WHAT IS BEING ASKED: In full and without alteration, write out the data below.

========

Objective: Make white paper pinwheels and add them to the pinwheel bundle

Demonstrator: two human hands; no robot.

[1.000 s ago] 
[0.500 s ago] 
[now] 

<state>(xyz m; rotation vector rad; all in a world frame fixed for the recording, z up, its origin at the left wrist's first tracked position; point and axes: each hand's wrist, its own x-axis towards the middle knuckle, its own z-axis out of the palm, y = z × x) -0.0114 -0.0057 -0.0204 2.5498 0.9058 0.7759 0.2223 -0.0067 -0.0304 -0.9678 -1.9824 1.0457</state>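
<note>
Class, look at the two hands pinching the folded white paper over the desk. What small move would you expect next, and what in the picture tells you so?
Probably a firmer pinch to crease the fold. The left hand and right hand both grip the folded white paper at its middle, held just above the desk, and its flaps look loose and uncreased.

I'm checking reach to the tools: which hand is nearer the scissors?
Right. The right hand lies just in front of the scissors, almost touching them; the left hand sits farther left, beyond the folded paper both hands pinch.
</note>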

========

SOLUTION FOR THIS PROBLEM:
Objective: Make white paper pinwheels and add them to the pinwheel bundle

Demonstrator: two human hands; no robot.

[1.000 s ago] 
[0.500 s ago] 
[now] 

<state>(xyz m; rotation vector rad; all in a world frame fixed for the recording, z up, its origin at the left wrist's first tracked position; point and axes: each hand's wrist, its own x-axis towards the middle knuckle, its own z-axis out of the palm, y = z × x) -0.0114 -0.0057 -0.0204 2.5498 0.9058 0.7759 0.2223 -0.0067 -0.0304 -0.9678 -1.9824 1.0457</state>
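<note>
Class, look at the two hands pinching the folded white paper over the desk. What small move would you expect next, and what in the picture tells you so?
Probably a firmer pinch to crease the fold. The left hand and right hand both grip the folded white paper at its middle, held just above the desk, and its flaps look loose and uncreased.

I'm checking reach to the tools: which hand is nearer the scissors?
Right. The right hand lies just in front of the scissors, almost touching them; the left hand sits farther left, beyond the folded paper both hands pinch.
</note>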

Nothing else goes with this output.